La tercera parte de la Clavier-Übung es lo más parecido, primero, a una declaración de fe y, después, a una suerte de larga homilía musical. El año pasado, Alard interpretó las piezas manualiter, las que no requieren el uso del pedal, y ahora se ha concentrado en los “preludios sobre el Catecismo y otros himnos” que sí se valen de él y que se encuentran sin duda entre las músicas más densas, profundas y exigentes compuestas por Bach. Como puertas de entrada y de salida, un colosal Preludio y una no menos grandiosa Fuga, sin conexiones directas con la liturgia y ambos en Mi bemol mayor (tres bemoles) y con una estructura tripartita (obertura francesa, frases en eco y textura contrapuntística en el caso al comienzo y una triple fuga, con tres sujetos diferentes, al final). Tanta incidencia en el número tres esconde probablemente una referencia a la Santísima Trinidad. Entre uno y otra, preludios con un cantus firmus (la melodía preexistente, tocada en valores largos) confiado por igual a las voces de soprano, contralto, tenor o bajo, en ocasiones en canon y a veces situado en el pedal, con la dificultad redoblada aún más si cabe en Aus tiefer Not schrei ich zu dir, al exigirse tocar en el pedal un cantus firmus a dos voces.

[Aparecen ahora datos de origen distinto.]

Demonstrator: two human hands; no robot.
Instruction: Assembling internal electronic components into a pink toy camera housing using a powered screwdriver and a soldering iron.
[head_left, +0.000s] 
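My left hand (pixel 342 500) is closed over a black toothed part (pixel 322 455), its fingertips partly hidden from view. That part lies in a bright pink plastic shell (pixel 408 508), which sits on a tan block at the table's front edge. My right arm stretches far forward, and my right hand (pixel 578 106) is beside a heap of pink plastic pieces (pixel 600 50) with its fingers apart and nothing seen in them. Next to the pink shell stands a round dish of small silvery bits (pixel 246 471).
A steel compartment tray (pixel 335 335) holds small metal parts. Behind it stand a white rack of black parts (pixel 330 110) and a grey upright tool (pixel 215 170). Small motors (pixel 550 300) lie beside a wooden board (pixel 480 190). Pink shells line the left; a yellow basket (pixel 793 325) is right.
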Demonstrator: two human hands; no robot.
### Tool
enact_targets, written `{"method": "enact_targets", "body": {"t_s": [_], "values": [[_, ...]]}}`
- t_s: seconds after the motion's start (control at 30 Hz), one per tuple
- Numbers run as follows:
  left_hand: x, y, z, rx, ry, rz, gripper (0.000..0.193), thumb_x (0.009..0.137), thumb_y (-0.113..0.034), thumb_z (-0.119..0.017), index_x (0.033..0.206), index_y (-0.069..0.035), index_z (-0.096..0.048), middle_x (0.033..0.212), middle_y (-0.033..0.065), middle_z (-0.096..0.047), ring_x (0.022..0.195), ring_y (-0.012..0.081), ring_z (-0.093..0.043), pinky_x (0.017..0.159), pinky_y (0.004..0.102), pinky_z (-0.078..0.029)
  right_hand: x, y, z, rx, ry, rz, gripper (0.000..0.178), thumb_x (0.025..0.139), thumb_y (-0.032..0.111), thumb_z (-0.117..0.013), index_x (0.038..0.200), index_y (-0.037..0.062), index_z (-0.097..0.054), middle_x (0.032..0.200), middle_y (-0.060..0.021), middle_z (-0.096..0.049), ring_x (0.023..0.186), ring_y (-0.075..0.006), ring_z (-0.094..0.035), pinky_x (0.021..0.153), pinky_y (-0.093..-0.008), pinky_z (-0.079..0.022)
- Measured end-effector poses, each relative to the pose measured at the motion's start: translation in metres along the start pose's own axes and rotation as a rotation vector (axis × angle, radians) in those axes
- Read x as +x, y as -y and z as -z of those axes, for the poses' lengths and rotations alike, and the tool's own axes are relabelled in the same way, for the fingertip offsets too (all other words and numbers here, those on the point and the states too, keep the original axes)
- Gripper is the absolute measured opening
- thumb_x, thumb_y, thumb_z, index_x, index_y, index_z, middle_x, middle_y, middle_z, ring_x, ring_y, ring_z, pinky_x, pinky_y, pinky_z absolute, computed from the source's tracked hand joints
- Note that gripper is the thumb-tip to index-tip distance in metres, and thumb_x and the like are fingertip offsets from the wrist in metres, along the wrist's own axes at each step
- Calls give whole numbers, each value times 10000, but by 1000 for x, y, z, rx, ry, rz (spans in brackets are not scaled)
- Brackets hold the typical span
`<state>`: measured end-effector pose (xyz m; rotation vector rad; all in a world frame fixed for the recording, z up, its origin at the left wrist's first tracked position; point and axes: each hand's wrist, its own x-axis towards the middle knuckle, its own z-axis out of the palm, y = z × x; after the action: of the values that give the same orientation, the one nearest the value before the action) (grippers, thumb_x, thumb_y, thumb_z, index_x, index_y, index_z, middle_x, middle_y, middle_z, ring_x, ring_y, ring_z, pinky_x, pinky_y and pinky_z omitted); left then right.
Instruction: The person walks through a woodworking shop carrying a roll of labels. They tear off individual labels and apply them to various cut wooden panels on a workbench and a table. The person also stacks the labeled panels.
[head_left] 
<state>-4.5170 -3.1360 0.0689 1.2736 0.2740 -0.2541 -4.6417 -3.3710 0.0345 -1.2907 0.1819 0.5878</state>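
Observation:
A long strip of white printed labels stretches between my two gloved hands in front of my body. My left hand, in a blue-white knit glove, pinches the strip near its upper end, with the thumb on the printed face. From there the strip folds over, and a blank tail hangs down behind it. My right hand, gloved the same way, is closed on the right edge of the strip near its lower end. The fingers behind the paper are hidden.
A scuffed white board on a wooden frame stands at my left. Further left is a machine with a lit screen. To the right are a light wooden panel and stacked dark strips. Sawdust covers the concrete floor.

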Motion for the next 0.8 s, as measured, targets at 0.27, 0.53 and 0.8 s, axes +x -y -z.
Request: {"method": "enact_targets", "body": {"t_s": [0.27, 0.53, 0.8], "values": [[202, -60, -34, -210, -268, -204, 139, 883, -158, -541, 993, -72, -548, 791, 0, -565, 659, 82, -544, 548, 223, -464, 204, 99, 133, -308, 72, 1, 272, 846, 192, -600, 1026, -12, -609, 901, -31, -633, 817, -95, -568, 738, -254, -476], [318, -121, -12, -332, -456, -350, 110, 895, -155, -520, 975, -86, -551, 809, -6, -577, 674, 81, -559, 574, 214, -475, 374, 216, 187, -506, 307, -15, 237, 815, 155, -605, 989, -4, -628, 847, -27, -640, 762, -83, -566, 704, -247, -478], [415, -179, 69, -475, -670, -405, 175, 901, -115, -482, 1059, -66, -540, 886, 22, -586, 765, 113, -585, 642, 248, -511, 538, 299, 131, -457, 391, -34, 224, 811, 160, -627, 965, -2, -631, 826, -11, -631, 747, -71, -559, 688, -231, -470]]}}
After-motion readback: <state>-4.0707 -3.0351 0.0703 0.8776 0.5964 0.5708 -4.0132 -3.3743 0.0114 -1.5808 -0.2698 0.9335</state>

Ante nada se arredró Alard, siempre serio y circunspecto, y tocando esta vez con partitura. Brilló con fuerza tanto en las piezas que demandaban más agilidad y ligereza (Allein Gott in der Höh sei Ehr) como en aquellas en que Bach plantea la superposición de auténticas moles contrapuntísticas (Wir glauben all an einem Gott, Aus tiefer Not schrei ich zu dir o la Fuga final), en las que sabe utilizar con muy buen criterio el lleno del órgano. Más discutible resulta su elección de registros apenas contrastantes para interpretar el cantus firmus, demasiado escondido y poco distinguible en Dies sind die heilgen zehn Gebot o, sobre todo, en Christ, unser Herr, zum Jordan kam, muy agazapado en la voz de contralto en el pedal. Alard, que tampoco esquivó aquí las repeticiones (en Christ, unser Herr y Aus tiefer Not) solo recurrió a los registros de lengüeta de timbre más penetrante en la Fuga final. Haber elegido algunos de ellos anteriormente hubiera redundado en una mayor claridad de las melodías expuestas como cantus firmus.
Bach siempre apabulla, pero sus obras organísticas, una de las cimas absolutas del ingenio humano, nos anonadan todavía más. Estas piezas de la tercera parte de la Clavier-Übung están concebidas para revelar tanto la fuerza de su fe como la grandeza de su Dios, contrapuesta inevitablemente a nuestra propia insignificancia. Benjamin Alard, a lo largo de seis conciertos repartidos en dos años (en el Festival de Música Antigua de Utrecht obró la misma heroicidad en el lapso de unos pocos días en 2017), ha demostrado ser un profeta consciente de la grandeza del mensaje que tenía que transmitirnos. Sin darse la más mínima importancia y dando muestras constantes de humildad, sabiduría y sencillez. Concluida la hazaña, se despide de nosotros, pero aguardamos ya con impaciencia su regreso. Hasta entonces, nos queda la compañía de su gran work in progress: la grabación, para el sello Harmonia Mundi, de la integral de la obra para teclado de, por supuesto, Johann Sebastian Bach.